Прошло чуть больше трёх месяцев, и пророчества Даниила сбылись. Царь Шиг-Алей вынужден был снова бежать из Казани от захмелевших от жажды разбоя казанских ордынцев. Но бежать Шиг-Алею было больше некуда, как только в Москву, и он вновь явился на поклон к царю Ивану Четвёртому. Государь, вразумлённый духовным отцом священником Сильвестром и словом воеводы и князя Михаила Воротынского, сменил гнев на милость и разрешил Шиг-Алею поселиться в новом Казанском подворье, выстроенном в Китай-городе.

   — Ты, государь-батюшка, правильно поступаешь, давая приют Шиг-Алею, — говорил Михаил Воротынский. — Сие действо нам руки развяжет, и мы теперь будем воевать не против дружественного нам царя, а против враждебной Руси Казанской орды.

   — Вот напросились сами, чтобы я развязал вам руки. Развязываю. Даю вам волю обложить орду. Потому начинайте. А спрос будет с вас велик и жесток, — закончил царь, сверкая молодым огненным взором.
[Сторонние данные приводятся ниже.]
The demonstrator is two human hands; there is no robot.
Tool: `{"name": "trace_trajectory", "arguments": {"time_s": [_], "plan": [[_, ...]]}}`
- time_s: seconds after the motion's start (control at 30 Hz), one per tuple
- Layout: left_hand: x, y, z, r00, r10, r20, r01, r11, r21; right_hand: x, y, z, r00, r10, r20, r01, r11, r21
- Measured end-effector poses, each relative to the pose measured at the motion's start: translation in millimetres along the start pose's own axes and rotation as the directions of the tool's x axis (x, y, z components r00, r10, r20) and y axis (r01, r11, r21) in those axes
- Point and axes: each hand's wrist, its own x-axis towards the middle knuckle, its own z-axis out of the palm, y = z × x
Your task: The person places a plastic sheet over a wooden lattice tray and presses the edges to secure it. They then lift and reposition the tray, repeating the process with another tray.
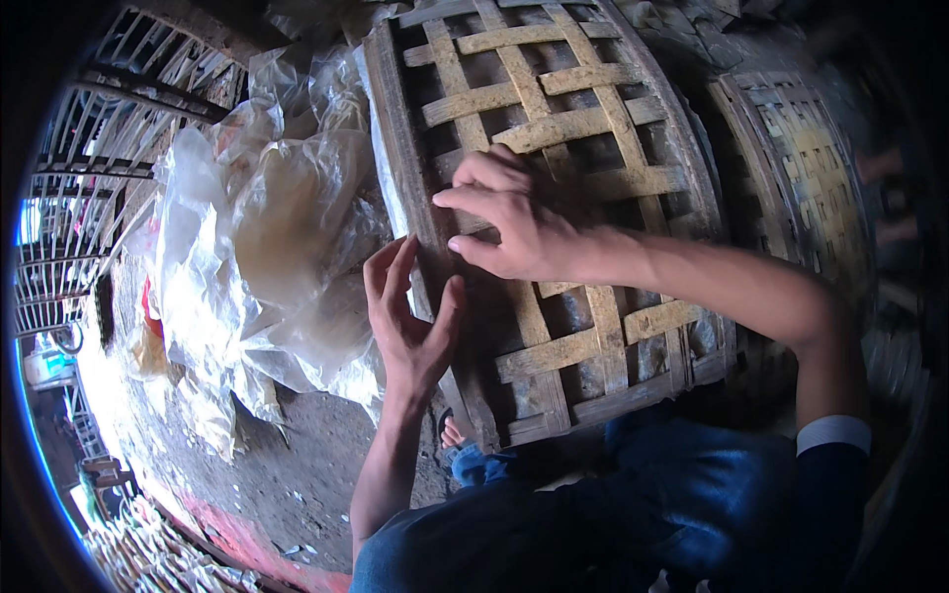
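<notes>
A wooden-framed rack [578, 128] woven from flat bamboo strips lies in front of my lap, its long left rail running away from me. My left hand [407, 331] is at that rail's outer side, thumb and fingers spread apart, with nothing visible in it. Over the rack's left part reaches my right hand [509, 217], palm down. Its thumb and forefinger point at the rail with a gap between them, while its other fingers are partly curled. Whether either hand touches the rail is hard to tell. Thin clear sheeting shows beneath the lattice.
Crumpled clear plastic sheets [277, 227] are heaped left of the rack on a dark, rough floor [306, 465]. Another woven rack [811, 168] stands at the right. A slatted screen [79, 208] borders the far left. My foot [452, 432] shows beside the rack's near corner.
</notes>
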Motion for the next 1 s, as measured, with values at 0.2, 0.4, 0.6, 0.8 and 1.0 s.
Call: {"name": "trace_trajectory", "arguments": {"time_s": [0.2, 0.4, 0.6, 0.8, 1.0], "plan": [[-15, -13, 0, 0.996, -0.015, 0.088, 0.021, 0.997, -0.072, -9, -2, -1, 0.998, 0.054, 0.019, -0.053, 0.997, -0.052], [-15, -14, 2, 0.996, -0.029, 0.084, 0.039, 0.992, -0.116, -8, -2, -1, 1.000, -0.004, 0.015, 0.005, 0.998, -0.064], [-14, -16, 6, 0.998, -0.041, 0.050, 0.050, 0.980, -0.192, -5, -4, -4, 1.000, -0.010, 0.019, 0.010, 0.999, -0.032], [-16, -20, 9, 0.998, -0.050, 0.035, 0.057, 0.974, -0.217, -5, -1, -4, 0.999, -0.022, 0.047, 0.019, 0.998, 0.058], [-16, -24, 6, 0.997, -0.030, 0.074, 0.043, 0.982, -0.181, -3, -3, -9, 0.993, 0.019, 0.119, -0.028, 0.997, 0.070]]}}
Алексей Адашев потом поделился впечатлениями об «огненных взорах» Ивана Грозного, кои довелось ему созерцать в благодатные годы жизни Русского государства и самого его деспота.

После этой беседы царя с приближёнными в жизни Даниила Адашева наступила череда перемен. Он ещё полюбовался некоторое время на сына Тарха. Тот в заботливых руках бабушек и матушки Глафиры подрастал быстро. Имя своё оправдывал, был беспокойный, взволнованный. Покой приходил к нему только во время сна, а так не было с ним сладу. Подай ему пламенеющий уголь на глиняной плошке, он и им играть будет. Во всём бесстрашный и непоседливый, с улыбкой на лице, с большими карими глазами, Тарх задавал хлопот всем. Даниил, поди, и любил сына за то, что у него такая кипучая натура. Думал с умилением Даниил, что Тарх и повзрослев останется таким же кипучим. Супруге он говорил:

   — Сынок у нас, Глаша, загляденье. Не иначе как воеводой будет.
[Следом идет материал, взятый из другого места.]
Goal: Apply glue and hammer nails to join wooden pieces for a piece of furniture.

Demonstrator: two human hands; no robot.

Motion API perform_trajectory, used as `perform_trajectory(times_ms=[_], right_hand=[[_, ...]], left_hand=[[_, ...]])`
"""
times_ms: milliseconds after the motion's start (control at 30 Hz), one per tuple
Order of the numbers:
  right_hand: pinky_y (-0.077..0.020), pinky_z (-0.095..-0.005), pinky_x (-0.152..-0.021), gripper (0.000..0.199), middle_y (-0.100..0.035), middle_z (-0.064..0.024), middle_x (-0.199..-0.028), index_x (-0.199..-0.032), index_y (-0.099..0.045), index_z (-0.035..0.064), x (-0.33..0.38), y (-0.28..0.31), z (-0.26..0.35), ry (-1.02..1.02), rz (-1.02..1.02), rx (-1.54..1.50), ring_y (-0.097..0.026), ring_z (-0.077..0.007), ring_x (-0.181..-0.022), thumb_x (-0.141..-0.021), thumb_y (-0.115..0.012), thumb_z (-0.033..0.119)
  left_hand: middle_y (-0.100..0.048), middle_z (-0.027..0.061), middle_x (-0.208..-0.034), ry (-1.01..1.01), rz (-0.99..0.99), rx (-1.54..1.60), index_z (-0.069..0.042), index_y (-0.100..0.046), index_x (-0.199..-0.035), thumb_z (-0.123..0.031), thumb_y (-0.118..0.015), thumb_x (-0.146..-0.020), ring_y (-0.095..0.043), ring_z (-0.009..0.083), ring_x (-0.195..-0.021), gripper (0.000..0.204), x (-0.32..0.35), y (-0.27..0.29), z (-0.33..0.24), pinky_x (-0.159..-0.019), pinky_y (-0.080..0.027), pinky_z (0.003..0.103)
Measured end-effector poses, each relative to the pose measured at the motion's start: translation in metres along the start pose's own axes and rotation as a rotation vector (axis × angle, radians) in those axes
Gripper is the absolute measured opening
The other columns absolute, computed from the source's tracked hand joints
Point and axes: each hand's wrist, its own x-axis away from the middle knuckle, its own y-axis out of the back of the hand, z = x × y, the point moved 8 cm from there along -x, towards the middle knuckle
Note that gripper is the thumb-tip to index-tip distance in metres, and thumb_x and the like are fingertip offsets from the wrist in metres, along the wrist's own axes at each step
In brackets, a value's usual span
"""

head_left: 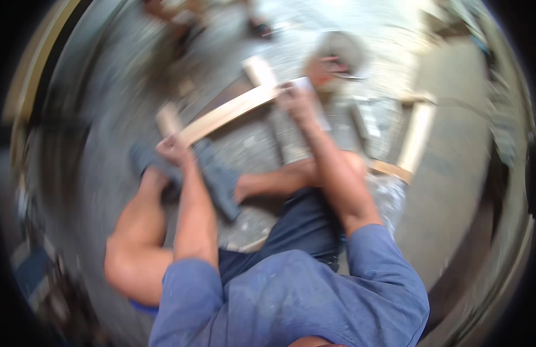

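A pale wooden frame (230, 114), made of a long bar with a short block at each end, is held up over my feet, blurred by motion. My left hand (174, 150) is closed round its near left end. At the far right end, my right hand (296, 104) is closed on the frame's corner. A white flat piece (315, 107) shows beside the right hand; whether those fingers also hold it I cannot make out.
A bucket (337, 61) with reddish things in it stands beyond my right hand. Another pale wooden frame (415, 139) lies to the right, near clear plastic wrap (386, 199). My grey-shod feet (213, 179) are below the held frame. Another person's feet (259, 26) show at the far side.
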Motion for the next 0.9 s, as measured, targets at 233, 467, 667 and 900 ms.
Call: perform_trajectory(times_ms=[233, 467, 667, 900], right_hand=[[-0.0514, -0.0424, -0.080, 0.031, -0.066, -0.0119, -0.096, -0.104, -0.065, 0.0120, 0.021, 0.206, 0.345, 0.722, -0.243, 0.683, -0.064, -0.0316, -0.094, -0.081, -0.066, 0.034], [-0.0506, -0.0412, -0.085, 0.032, -0.066, -0.0106, -0.109, -0.110, -0.063, 0.0134, 0.154, 0.436, 0.524, 0.443, -0.359, 1.628, -0.061, -0.0296, -0.105, -0.087, -0.057, 0.035], [-0.0508, -0.0395, -0.086, 0.050, -0.064, -0.0251, -0.106, -0.117, -0.056, -0.0012, 0.415, 0.686, 0.521, -0.174, -0.782, 1.831, -0.063, -0.0318, -0.102, -0.085, -0.065, 0.037], [-0.0463, -0.0400, -0.090, 0.058, -0.062, -0.0194, -0.116, -0.112, -0.058, 0.0038, 0.640, 0.849, 0.345, -1.065, -0.896, 1.420, -0.058, -0.0331, -0.109, -0.079, -0.072, 0.050]], left_hand=[[-0.067, 0.0103, -0.094, -0.311, 0.697, 0.727, 0.003, -0.067, -0.098, -0.037, -0.051, -0.098, -0.053, 0.0157, -0.075, 0.043, 0.109, -0.115, -0.322, -0.072, -0.044, 0.032], [-0.058, 0.0062, -0.088, -0.553, 1.194, 1.010, 0.000, -0.061, -0.109, -0.030, -0.047, -0.100, -0.050, 0.0123, -0.077, 0.034, 0.244, -0.090, -0.456, -0.071, -0.042, 0.027], [-0.063, 0.0111, -0.097, -0.647, 1.281, 0.845, -0.002, -0.058, -0.113, -0.026, -0.051, -0.098, -0.059, 0.0182, -0.089, 0.029, 0.246, -0.132, -0.439, -0.079, -0.048, 0.031], [-0.065, 0.0149, -0.095, -0.620, 1.029, 0.333, -0.006, -0.061, -0.111, -0.026, -0.057, -0.091, -0.062, 0.0255, -0.088, 0.029, 0.120, -0.177, -0.331, -0.080, -0.048, 0.039]])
   — Мне и одного воеводы вдосталь. Вот приснился мне сон, будто ты опять в поход собрался.

Даниил видел, что Глафира любит его всем сердцем. И её чувства передавались ему, хотя и малыми дозами. После рождения Тарха Даниил обрёл чувство благодарности к Глаше за то, что принесла сына. Когда она нянчила Тарха, он проникался к ней нежностью за то, что она души не чаяла в сыне. Потом Даниил увидел, что Глаша красива, к тому же после родов её красота расцвела, набрала силу. И однажды, когда они лежали в постели, он сказал ей первые слова, в которых обозначились его чувства:

   — Ты мне люба, Глаша. Я даже не заметил, как ты вошла в моё сердце...

Глафира, однако, пошутила:

   — Как матушка говорила мне: стерпится — слюбится. — И добавила: — И ты мне люб, батюшка Тарха.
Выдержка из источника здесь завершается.